O Bloco de Esquerda desenvolveu hoje uma iniciativa junto às instalações da Segurança Social, para, nas palavras do deputado Roberto Almada, protestar contra a intenção, que foi concretizada esta semana com a aprovação de um diploma na Assembleia Regional, de entregar às instituições particulares de solidariedade social, instituições privadas, portanto, a gestão de vários serviços públicos, nomeadamente serviços sociais, situados no âmbito do Centro de Segurança Social da Madeira.
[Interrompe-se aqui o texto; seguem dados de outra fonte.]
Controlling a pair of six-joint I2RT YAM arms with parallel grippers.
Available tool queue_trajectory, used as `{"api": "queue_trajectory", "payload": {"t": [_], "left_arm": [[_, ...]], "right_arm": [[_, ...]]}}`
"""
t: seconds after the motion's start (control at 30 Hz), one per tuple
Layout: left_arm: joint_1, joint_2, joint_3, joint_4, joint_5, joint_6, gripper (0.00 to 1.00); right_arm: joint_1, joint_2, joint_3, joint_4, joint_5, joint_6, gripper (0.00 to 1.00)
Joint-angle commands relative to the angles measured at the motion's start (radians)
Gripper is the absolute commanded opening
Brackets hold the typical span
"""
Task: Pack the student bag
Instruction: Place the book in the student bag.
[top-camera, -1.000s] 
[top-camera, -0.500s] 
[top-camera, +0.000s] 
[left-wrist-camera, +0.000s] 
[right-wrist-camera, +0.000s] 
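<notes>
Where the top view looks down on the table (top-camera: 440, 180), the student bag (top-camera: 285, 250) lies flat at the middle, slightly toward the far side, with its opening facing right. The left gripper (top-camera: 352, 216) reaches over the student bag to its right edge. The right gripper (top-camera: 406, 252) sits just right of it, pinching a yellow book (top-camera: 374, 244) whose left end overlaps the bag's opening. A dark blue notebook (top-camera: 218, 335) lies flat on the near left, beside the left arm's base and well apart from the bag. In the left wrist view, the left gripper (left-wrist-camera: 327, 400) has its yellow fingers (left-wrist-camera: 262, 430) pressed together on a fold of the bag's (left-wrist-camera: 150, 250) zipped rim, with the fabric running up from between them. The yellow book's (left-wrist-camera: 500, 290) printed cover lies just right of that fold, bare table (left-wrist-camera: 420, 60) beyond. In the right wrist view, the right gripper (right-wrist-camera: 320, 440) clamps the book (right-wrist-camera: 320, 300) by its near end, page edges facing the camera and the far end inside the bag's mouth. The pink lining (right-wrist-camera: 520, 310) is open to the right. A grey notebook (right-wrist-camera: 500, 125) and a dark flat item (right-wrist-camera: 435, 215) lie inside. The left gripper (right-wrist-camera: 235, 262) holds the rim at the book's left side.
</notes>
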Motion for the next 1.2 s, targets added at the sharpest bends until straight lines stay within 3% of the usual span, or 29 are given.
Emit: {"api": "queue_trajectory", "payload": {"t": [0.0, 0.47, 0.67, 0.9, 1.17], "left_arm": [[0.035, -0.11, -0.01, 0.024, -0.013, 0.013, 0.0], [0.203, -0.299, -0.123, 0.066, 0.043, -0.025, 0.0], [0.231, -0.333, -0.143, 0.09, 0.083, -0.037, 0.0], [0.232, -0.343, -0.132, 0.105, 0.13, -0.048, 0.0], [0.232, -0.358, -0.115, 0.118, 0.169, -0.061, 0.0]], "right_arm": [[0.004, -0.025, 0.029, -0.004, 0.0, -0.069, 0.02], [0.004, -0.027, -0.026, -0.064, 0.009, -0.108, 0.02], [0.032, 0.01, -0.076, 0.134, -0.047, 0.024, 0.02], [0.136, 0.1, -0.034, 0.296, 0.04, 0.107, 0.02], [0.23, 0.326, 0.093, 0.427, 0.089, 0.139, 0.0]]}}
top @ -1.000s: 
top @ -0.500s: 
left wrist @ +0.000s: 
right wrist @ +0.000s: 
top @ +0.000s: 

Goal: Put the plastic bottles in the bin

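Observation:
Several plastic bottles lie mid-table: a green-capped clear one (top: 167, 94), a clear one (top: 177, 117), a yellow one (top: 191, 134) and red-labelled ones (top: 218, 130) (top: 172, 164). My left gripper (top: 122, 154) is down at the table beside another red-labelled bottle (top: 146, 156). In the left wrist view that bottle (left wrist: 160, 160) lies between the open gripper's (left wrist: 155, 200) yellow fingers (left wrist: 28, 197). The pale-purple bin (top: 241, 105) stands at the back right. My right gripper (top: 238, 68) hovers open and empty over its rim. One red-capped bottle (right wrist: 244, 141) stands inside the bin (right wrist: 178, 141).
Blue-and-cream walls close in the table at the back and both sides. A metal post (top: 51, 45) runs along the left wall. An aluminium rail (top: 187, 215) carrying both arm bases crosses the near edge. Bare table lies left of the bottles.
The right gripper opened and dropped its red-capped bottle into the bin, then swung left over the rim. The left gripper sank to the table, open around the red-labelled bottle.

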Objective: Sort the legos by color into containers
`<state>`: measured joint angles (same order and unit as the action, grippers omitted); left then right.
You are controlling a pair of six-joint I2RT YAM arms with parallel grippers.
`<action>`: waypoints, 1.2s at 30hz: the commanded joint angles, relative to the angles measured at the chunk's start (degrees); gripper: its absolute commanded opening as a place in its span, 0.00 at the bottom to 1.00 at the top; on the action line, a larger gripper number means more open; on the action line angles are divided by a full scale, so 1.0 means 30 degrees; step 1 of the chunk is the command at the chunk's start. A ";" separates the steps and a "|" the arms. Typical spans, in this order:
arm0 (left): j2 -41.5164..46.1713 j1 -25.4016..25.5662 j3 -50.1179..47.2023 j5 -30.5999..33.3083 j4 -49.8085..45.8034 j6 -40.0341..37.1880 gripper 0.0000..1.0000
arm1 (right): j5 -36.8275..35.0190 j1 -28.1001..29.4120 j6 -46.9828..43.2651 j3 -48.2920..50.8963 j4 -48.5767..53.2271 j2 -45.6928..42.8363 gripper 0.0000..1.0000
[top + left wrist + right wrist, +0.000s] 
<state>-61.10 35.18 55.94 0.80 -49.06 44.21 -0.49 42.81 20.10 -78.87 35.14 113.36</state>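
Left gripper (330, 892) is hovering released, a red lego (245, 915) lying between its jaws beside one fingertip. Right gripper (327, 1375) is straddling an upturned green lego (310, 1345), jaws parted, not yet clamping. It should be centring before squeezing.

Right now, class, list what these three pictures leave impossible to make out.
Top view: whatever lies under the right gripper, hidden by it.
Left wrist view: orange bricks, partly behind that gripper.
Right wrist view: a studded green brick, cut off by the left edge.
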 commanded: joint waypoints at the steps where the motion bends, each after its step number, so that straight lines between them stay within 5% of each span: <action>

“Achamos que o Governo Regional não pode, de maneira nenhuma, proceder à entrega de serviços que são públicos e que são da sua responsabilidade, a entidades privadas e particulares que não se podem substituir ao sector público”, disse Almada.
O BE não põe em causa a relevância das IPSS, que fazem um trabalho “extremamente importante”, mas não pode aceitar que o GR demita as responsabilidades da Segurança Social da Madeira à terceira idade, à juventude, aos mais carenciados.
Este responsabilidade, entende o BE, é do Governo e este não se pode dela eximir.
O BE não acha apropriada nem a transferência de responsabilidade, nem da verba c necessária para levar a cabo esses serviços para as mãos das IPSS.
Com o diploma aprovado, fica aberta a porta para a entrega aos privados de lares de terceira idade, de lares de apoio à infância e à juventude, e até, em última instância, o apoio domiciliário que é prestado por milhares de trabalhadores da Segurança Social à população mais carenciada, denunciam os bloquistas.
A transferência para as mãos de privados de responsabilidades do Estado e da Região não resultará em melhores serviços, afirma o partido.
O BE aceita que se reforcem os apoios às IPSS, mas não a alienação, por parte do Governo, de responsabilidades sociais para as mãos de privados.